(Records from a data source)
····················

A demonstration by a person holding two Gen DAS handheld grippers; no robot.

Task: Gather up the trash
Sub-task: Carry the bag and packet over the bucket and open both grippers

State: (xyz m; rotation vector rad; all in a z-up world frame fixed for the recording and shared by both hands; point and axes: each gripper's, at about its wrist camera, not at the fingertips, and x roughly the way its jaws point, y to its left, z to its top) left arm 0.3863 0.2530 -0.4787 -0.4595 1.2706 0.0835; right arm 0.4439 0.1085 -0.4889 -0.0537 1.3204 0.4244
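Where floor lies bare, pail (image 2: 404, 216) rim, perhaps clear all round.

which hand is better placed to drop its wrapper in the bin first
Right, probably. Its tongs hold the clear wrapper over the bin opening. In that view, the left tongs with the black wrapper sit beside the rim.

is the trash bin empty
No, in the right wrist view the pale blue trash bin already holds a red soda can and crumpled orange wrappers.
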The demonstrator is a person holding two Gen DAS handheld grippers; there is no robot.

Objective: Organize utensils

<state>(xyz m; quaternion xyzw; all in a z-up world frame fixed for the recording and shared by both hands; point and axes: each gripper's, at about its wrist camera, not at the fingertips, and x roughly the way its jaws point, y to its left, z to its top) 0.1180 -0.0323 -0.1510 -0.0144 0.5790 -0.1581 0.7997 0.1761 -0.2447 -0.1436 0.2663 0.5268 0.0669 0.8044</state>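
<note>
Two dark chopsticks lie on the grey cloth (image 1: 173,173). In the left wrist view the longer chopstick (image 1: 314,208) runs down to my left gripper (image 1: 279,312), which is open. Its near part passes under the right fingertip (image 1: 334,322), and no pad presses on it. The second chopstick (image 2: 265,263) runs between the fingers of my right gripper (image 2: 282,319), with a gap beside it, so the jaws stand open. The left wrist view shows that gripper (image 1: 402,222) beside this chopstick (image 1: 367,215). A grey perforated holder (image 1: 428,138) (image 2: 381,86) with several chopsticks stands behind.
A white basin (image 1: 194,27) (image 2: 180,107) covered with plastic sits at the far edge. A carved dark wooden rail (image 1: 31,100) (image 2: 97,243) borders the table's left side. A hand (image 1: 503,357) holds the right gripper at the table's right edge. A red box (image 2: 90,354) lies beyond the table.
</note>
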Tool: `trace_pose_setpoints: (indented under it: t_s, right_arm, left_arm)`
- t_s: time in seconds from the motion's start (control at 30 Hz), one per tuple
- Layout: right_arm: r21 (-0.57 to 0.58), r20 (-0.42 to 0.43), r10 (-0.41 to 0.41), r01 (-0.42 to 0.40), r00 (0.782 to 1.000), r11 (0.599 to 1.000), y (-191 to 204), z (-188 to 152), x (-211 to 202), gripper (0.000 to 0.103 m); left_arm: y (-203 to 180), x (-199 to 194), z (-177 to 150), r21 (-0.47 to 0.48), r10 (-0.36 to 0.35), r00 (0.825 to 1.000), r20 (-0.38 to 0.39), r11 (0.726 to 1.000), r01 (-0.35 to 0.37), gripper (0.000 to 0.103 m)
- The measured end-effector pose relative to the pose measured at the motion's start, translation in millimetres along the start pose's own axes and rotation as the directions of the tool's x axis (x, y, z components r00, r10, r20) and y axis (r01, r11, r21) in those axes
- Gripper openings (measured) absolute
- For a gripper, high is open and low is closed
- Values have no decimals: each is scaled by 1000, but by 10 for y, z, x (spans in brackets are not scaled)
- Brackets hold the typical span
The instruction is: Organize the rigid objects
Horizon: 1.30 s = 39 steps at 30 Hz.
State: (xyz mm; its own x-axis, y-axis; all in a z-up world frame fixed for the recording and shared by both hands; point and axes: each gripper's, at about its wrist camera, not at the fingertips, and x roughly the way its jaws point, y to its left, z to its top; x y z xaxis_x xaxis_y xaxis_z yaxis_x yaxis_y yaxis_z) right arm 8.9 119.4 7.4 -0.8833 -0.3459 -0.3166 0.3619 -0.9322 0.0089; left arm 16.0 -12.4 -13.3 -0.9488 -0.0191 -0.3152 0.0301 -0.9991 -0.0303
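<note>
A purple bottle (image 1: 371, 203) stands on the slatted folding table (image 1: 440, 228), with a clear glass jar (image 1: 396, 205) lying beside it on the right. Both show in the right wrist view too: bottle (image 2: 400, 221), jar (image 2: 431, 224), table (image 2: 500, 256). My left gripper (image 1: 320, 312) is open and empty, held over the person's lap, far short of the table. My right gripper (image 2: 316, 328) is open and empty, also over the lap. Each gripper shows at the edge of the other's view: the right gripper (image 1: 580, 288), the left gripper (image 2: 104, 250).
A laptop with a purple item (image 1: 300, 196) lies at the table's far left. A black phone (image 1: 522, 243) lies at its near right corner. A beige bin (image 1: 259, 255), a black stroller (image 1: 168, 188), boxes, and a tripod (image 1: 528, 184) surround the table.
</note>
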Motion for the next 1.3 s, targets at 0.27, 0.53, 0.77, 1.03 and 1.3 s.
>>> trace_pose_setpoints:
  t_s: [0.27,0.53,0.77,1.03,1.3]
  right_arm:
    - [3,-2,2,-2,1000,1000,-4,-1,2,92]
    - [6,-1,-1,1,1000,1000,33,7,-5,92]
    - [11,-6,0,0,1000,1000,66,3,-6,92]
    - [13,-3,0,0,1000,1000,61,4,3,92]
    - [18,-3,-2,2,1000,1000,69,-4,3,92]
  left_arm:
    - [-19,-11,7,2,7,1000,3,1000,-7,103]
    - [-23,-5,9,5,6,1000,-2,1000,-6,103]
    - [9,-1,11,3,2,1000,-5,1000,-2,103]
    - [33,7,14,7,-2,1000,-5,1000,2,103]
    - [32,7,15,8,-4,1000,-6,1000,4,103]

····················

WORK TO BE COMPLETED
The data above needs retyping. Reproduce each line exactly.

OUTPUT FOR THIS EXERCISE
A demonstration by a person holding two Gen DAS handheld grippers; no robot.

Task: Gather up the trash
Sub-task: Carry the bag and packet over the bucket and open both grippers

State: (xyz m; rotation vector rad; all in a z-up world frame fixed for the recording and shared by both hands; point and axes: each gripper's, at about its wrist camera, not at the fingertips, and x roughly the way its jaws point, y to its left, z to its top) left arm 0.3863 0.2530 -0.4787 -0.4595 1.2706 0.0835; right arm 0.4439 0.1085 -0.4889 -0.0537 1.3204 0.4244
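Where floor lies bare, pail (image 2: 404, 216) rim, perhaps clear all round.

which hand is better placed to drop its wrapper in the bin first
Right, probably. Its tongs hold the clear wrapper over the bin opening. In that view, the left tongs with the black wrapper sit beside the rim.

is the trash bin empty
No, in the right wrist view the pale blue trash bin already holds a red soda can and crumpled orange wrappers.
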The demonstrator is a person holding two Gen DAS handheld grippers; there is no robot.

Objective: Organize utensils

<state>(xyz m; quaternion xyzw; all in a z-up world frame fixed for the recording and shared by both hands; point and axes: each gripper's, at about its wrist camera, not at the fingertips, and x roughly the way its jaws point, y to its left, z to its top) 0.1180 -0.0323 -0.1510 -0.0144 0.5790 -0.1581 0.7997 0.1761 -0.2447 -0.1436 0.2663 0.5268 0.0669 0.8044</state>
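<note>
Two dark chopsticks lie on the grey cloth (image 1: 173,173). In the left wrist view the longer chopstick (image 1: 314,208) runs down to my left gripper (image 1: 279,312), which is open. Its near part passes under the right fingertip (image 1: 334,322), and no pad presses on it. The second chopstick (image 2: 265,263) runs between the fingers of my right gripper (image 2: 282,319), with a gap beside it, so the jaws stand open. The left wrist view shows that gripper (image 1: 402,222) beside this chopstick (image 1: 367,215). A grey perforated holder (image 1: 428,138) (image 2: 381,86) with several chopsticks stands behind.
A white basin (image 1: 194,27) (image 2: 180,107) covered with plastic sits at the far edge. A carved dark wooden rail (image 1: 31,100) (image 2: 97,243) borders the table's left side. A hand (image 1: 503,357) holds the right gripper at the table's right edge. A red box (image 2: 90,354) lies beyond the table.
</note>
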Tool: `trace_pose_setpoints: (indented under it: t_s, right_arm, left_arm)`
- t_s: time in seconds from the motion's start (control at 30 Hz), one per tuple
- Layout: right_arm: r21 (-0.57 to 0.58), r20 (-0.42 to 0.43), r10 (-0.41 to 0.41), r01 (-0.42 to 0.40), r00 (0.782 to 1.000), r11 (0.599 to 1.000), y (-191 to 204), z (-188 to 152), x (-211 to 202), gripper (0.000 to 0.103 m); left_arm: y (-203 to 180), x (-199 to 194), z (-177 to 150), r21 (-0.47 to 0.48), r10 (-0.36 to 0.35), r00 (0.825 to 1.000), r20 (-0.38 to 0.39), r11 (0.726 to 1.000), r01 (-0.35 to 0.37), gripper (0.000 to 0.103 m)
- The measured end-effector pose relative to the pose measured at the motion's start, translation in millimetres along the start pose's own axes and rotation as the directions of the tool's x axis (x, y, z components r00, r10, r20) and y axis (r01, r11, r21) in those axes
- Gripper openings (measured) absolute
- For a gripper, high is open and low is closed
- Values have no decimals: each is scaled by 1000, but by 10 for y, z, x (spans in brackets are not scaled)
- Brackets hold the typical span
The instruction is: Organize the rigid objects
Horizon: 1.30 s = 39 steps at 30 Hz.
State: (xyz mm; its own x-axis, y-axis; all in a z-up world frame fixed for the recording and shared by both hands; point and axes: each gripper's, at about its wrist camera, not at the fingertips, and x roughly the way its jaws point, y to its left, z to its top; x y z xaxis_x xaxis_y xaxis_z yaxis_x yaxis_y yaxis_z) right arm 8.9 119.4 7.4 -0.8833 -0.3459 -0.3166 0.3619 -0.9322 0.0089; left arm 16.0 -12.4 -13.3 -0.9488 -0.0191 -0.3152 0.0301 -0.9991 -0.0303
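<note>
A purple bottle (image 1: 371, 203) stands on the slatted folding table (image 1: 440, 228), with a clear glass jar (image 1: 396, 205) lying beside it on the right. Both show in the right wrist view too: bottle (image 2: 400, 221), jar (image 2: 431, 224), table (image 2: 500, 256). My left gripper (image 1: 320, 312) is open and empty, held over the person's lap, far short of the table. My right gripper (image 2: 316, 328) is open and empty, also over the lap. Each gripper shows at the edge of the other's view: the right gripper (image 1: 580, 288), the left gripper (image 2: 104, 250).
A laptop with a purple item (image 1: 300, 196) lies at the table's far left. A black phone (image 1: 522, 243) lies at its near right corner. A beige bin (image 1: 259, 255), a black stroller (image 1: 168, 188), boxes, and a tripod (image 1: 528, 184) surround the table.
</note>
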Motion for the next 1.3 s, targets at 0.27, 0.53, 0.77, 1.03 and 1.3 s.
>>> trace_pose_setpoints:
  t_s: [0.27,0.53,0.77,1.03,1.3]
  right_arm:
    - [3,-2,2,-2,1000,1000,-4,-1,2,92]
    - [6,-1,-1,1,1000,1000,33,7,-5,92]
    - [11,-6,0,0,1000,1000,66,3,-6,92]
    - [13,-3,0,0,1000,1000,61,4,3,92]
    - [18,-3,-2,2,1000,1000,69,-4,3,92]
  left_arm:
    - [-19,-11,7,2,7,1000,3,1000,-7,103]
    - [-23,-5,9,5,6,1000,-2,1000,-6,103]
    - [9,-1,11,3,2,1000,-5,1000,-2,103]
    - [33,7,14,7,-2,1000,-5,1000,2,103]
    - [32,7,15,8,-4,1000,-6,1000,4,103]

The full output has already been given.